I have an R data.table with a column of strangely formatted data which I need to parse. For each row, there is a column identity which is in the following format:
identity
cat:211:93|dog:616:58|bird:1270:46|fish:2068:31|horse:614:1|cow:3719:1012
It's the format name:total_number:count_number, separated by |
An example of the data.table is as follows:
library(data.table)
foo = data.table(name = c('Luna', 'Bob', 'Melissa'),
number = c(23, 37, 33),
identity = c('cat:311:93|dog:516:58|bird:2270:46|fish:1268:31|horse:514:1|cow:319:12', 'bird:1270:35|fish:2068:11|horse:614:44|cow:319:21', 'fish:72:41'))
print(foo)
name number identity
'Luna' 23 cat:311:93|dog:516:58|bird:2270:46|fish:1268:31|horse:514:1|cow:319:12
'Bob' 37 bird:1270:35|fish:2068:11|horse:614:44|cow:319:21
'Melissa' 33 fish:72:41
My problem is how to parse these lines such that each name becomes a new column, and the numbers are calculated as a fraction, count_number/total_number.

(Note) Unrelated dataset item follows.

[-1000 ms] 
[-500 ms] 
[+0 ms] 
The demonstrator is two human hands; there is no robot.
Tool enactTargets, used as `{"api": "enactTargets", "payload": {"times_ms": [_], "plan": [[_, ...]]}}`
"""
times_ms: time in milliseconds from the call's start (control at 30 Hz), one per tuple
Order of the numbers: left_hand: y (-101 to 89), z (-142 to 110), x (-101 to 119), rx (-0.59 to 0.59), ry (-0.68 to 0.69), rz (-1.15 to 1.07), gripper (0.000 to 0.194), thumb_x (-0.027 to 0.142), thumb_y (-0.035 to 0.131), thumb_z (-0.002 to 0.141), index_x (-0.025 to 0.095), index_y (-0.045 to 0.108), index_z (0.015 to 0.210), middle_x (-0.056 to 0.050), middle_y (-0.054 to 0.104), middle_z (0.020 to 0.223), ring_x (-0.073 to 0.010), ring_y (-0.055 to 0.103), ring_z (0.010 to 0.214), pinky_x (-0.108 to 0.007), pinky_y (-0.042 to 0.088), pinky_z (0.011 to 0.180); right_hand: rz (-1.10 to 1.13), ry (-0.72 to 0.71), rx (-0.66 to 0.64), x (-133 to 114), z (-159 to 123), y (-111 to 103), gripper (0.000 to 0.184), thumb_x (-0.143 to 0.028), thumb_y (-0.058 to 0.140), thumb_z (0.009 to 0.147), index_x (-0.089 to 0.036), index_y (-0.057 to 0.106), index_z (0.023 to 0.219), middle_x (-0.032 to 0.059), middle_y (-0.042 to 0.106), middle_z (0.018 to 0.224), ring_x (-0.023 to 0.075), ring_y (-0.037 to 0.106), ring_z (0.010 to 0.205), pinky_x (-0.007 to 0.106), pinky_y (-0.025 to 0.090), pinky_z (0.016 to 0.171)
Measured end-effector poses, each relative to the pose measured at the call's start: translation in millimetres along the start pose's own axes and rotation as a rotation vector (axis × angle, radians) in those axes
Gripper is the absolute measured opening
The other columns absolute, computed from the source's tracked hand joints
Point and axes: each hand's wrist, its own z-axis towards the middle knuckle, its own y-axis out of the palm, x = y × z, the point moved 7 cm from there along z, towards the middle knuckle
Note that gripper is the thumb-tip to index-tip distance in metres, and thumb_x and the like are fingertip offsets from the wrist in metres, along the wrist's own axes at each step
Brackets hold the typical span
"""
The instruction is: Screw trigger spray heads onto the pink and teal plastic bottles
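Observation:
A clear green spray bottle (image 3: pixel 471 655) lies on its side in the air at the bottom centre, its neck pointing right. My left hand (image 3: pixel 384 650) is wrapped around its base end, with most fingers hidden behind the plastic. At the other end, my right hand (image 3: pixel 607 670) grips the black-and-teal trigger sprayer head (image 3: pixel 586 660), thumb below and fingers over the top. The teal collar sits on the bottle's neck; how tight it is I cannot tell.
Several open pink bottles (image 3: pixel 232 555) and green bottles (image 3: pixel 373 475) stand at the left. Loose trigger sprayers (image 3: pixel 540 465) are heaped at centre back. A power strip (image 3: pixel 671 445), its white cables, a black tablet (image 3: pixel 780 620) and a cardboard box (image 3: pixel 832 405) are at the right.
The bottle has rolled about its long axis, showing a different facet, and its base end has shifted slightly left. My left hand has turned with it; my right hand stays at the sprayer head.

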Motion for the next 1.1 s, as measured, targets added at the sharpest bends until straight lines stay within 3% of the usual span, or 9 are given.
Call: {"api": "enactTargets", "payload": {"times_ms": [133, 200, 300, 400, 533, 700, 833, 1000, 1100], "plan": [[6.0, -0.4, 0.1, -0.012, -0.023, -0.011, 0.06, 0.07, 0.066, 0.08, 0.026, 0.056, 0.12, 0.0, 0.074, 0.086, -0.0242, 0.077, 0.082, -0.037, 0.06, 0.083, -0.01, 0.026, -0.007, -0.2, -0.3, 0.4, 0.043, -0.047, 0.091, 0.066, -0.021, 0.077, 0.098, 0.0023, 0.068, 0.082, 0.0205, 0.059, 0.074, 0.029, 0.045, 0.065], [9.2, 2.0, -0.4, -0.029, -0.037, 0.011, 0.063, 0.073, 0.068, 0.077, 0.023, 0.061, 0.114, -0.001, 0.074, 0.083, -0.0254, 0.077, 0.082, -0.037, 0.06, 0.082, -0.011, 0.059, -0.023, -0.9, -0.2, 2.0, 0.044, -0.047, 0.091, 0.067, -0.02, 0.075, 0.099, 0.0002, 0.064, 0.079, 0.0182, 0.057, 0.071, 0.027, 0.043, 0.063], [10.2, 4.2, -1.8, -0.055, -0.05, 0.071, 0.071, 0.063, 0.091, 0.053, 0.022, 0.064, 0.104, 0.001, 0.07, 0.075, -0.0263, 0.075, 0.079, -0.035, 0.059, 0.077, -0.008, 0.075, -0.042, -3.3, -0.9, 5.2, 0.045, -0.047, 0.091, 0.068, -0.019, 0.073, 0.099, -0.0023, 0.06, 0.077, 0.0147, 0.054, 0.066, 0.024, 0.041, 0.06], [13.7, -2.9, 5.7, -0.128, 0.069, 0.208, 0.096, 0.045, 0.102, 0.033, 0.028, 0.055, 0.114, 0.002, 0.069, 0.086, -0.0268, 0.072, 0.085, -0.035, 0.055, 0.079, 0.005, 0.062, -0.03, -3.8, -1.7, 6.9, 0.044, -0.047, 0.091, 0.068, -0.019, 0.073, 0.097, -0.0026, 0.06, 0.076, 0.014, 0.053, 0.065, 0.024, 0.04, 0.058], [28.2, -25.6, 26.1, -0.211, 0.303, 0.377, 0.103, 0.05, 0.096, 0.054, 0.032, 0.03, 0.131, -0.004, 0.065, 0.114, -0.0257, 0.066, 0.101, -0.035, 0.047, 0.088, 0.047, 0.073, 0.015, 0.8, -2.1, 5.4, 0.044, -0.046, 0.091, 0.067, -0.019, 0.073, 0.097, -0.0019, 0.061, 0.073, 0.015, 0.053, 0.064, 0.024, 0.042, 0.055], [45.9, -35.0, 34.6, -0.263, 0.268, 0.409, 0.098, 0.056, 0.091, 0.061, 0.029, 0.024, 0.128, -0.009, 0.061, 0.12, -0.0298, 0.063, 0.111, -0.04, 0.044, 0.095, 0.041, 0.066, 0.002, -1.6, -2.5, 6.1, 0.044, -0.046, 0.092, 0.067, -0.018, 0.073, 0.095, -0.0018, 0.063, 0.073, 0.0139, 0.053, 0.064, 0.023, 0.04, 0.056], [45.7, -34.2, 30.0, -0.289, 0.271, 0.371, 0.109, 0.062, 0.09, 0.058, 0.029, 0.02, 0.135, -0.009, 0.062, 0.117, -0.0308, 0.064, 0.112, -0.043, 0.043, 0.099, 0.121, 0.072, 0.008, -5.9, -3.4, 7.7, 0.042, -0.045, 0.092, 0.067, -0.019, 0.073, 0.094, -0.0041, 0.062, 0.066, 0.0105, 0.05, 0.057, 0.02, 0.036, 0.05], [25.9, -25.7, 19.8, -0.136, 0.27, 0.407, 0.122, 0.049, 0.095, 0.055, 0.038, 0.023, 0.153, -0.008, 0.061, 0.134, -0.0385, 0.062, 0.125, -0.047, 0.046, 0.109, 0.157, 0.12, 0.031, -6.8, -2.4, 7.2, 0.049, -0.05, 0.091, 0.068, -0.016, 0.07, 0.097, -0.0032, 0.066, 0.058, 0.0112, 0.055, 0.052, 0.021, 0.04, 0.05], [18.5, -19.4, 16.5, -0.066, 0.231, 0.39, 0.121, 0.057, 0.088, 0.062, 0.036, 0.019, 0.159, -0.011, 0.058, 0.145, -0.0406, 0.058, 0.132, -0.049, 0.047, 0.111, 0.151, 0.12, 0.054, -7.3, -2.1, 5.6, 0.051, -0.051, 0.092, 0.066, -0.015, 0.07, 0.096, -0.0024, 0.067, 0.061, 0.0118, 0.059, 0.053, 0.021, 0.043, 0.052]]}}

The correct format is as follows:
name number cat dog bird fish horse cow
'Luna' 23 0.2990354 0.1124031 0.02026432 0.02444795 0.001945525 0.03761755
'Bob' 37 NA NA 0.02755906 0.005319149 0.001628664 0.03761755
'Melissa' 33 NA NA NA 0.5694444 NA NA
How could I parse these rows, given I know the 'names' of the columns beforehand?
I think there should be some way to use data.table::tstrsplit(), e.g.
tstrsplit(foo$identity, "|", fixed=TRUE)
(I'm happy to use a data.frame or dplyr as well.)